Nov 1 2017
Lehigh is executing a $3-million institutional investment in a multidisciplinary research initiative that ensures to change the way human beings harness and then interact with data and with the refined instruments of scientific discovery.
The Nano/Human Interface Presidential Engineering Research Initiative intends to produce a human-machine interface that is capable of improving the ability of scientists to visualize and also understand the huge amounts of data — mostly in the terabytes, or trillions of bytes — that are produced by scientific research.
Martin P. Harmer, professor of materials science and engineering, is the leader of the initiative. Other senior faculty leaders are Jeffrey M. Rickman, professor of materials science, engineering and physics; Anand Jagota, department chair of bioengineering; Daniel P. Lopresti, department chair of computer science and engineering and director of Lehigh’s Data X Initiative; and Kate Arrington, associate professor of psychology.
Lehigh President John D. Simon and Provost Patrick V. Farrell approved this initiative.
“With this initiative,” the group wrote in its proposal, “we are poised to lead the next revolution in the conduct of science, namely drawing inferences from vast datasets whether experimentally or computationally generated.
Harmer and Rickman stated the initiative will focus on enabling researchers to:
- Ask “what-if” questions in real time
- Redefine machine learning
- Find correlations in huge databases
- Obtain data based on in situ analytics
- Incorporate simulation and experimentation “on the fly”
- Visualize and interact with multidimensional, complex sets of data
“The development of this human-machine element,” the group wrote, “will require a partnership with behavioral psychologists and graphic designers, who understand the most effective, visual human learning strategies.”
The Lehigh initiative brings into line two of the six “big ideas” for research acknowledged by the National Science Foundation in the next decade. These are work at the human-technology frontier and collecting data for 21st-century engineering and science.
The group stated that electron microscopes, spectroscopes and various other tools that describe the properties of materials, including computers capable of simulating materials’ behavior, produce terabytes of data. To be useful, this data will have to be coupled with analytical tools that organize and then display it in a manner such that humans will be able to comprehend and understand. Instead, much of the data is discarded or under-used.
The group is working along with Library and Technology Services (LTS) in order to create a network of spaces on campus where researchers will work together with an artificial intelligence tool named Buddy. This tool will support researchers by learning from the data it attains, similar to online retailers who learn to anticipate the preferences and probable actions of consumers browsing websites.

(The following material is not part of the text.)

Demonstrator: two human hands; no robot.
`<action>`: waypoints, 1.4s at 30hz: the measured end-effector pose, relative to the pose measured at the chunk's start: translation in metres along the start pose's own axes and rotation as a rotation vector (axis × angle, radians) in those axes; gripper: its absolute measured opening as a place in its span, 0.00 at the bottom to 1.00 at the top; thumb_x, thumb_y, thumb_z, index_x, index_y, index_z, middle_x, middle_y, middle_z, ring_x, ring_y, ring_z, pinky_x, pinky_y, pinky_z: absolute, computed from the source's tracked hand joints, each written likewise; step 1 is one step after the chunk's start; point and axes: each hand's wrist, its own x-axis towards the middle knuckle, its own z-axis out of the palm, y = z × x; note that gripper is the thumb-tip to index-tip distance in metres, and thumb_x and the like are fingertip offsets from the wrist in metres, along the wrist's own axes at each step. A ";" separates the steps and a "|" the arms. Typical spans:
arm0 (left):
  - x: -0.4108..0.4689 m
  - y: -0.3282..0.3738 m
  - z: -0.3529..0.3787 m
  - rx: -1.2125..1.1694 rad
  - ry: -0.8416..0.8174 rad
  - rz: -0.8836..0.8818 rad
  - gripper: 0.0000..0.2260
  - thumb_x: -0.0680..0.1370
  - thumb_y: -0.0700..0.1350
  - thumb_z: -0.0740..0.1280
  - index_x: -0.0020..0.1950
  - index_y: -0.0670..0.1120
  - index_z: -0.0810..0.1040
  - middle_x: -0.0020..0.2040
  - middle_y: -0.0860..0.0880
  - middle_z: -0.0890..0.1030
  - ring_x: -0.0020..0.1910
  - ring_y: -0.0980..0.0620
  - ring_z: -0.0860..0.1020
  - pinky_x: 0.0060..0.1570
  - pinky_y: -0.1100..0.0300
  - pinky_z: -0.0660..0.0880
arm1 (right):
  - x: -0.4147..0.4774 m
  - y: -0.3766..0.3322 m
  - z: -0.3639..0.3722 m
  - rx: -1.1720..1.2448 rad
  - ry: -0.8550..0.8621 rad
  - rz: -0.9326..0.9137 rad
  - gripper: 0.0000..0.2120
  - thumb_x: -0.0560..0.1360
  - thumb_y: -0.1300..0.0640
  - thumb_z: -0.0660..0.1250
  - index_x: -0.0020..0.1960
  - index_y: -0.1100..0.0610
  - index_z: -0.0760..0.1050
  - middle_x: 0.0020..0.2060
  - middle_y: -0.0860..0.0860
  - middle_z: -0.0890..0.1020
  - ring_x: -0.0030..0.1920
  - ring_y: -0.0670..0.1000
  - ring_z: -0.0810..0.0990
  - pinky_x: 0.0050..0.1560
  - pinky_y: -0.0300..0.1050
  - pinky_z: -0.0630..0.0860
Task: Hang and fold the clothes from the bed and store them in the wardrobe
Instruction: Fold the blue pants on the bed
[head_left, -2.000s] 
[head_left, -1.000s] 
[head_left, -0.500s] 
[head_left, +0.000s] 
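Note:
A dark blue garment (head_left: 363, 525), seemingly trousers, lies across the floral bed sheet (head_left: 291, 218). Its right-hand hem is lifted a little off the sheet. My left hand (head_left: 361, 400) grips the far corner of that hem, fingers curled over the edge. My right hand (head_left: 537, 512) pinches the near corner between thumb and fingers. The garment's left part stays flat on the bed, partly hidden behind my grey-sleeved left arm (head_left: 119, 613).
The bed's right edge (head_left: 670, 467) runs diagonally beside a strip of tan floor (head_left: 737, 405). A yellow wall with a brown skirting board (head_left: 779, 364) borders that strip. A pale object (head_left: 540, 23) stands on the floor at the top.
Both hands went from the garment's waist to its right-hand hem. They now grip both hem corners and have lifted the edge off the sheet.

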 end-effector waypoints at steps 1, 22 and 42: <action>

We will talk to Buddy like we talk to our phones, buddy will remember what it has done before and will learn from its interactions with us. It will learn what we’re interested in, anticipate what we want to do and give us a potential solution.
Martin P. Harmer, professor of materials science and engineering
According to the group, this potential to “interrogate” data will allow researchers to define, in real time, the importance of their results and to recognize which additional data, and how much, is required for solving a problem.
“Our proposed active learning approach will constitute an artificial neural network to permit acquisition tools to learn in real time…[and to] reduce the complexity of a problem,” the group wrote.
The group mentioned two areas of research where progress has decelerated because of the inability to completely visualize and understand huge amounts of data. These refer to the generation of nanomaterials and the development of medical applications for carbon nanotubes (CNTs) wrapped with single DNA strands.
“Nanomaterials have been studied for decades and continue to outperform conventional materials in research labs,” the group wrote. “The critical challenge is to scale up nanomaterials to industrial parts. To accomplish this, scientists and engineers need to characterize and manipulate tens of thousands of nanoscale interfaces.
“While current characterization tools are highly advanced, they produce vast amounts of [data] where meaningful information is obscured. We need an analytical toolbox that can identify emerging patterns in this data and permit visual interaction in a comprehensive, informative and intuitive way.”
The group highlighted that DNA-wrapped CNTs are currently produced for medical imaging and sensing and also for drug delivery. They also pointed out that the functionality of these hybrids relies on their structure and, eventually, on the sequence of the DNA.
“The space of DNA sequences is vast and the search for ordered hybrids involves sifting through massive data streams both from computer simulation and optical spectroscopy,” the group wrote. “We need the ability to analyze and identify a small number of functional hybrids (in the hundreds) from among the [trillions of] possibilities.”
The initiative comprises of two external advisers. Uma Chowdhry is Chief Science and Technology Officer emeritus at DuPont. Alton D. Romig Jr. ’73 ’75 M.S. ’77 Ph.D. is Executive Officer of the National Academy of Engineering, former Vice President and General Manager of Lockheed Martin Aeronautics Company Advanced Development Programs (also known as Skunk Works) and former Executive Vice President of Sandia National Laboratories.
The group is making plans to host an international workshop in 2018. Ohio State University and the Army Research Laboratory have expressed a great level of interest in collaborating with the Nano/Human Interface researchers.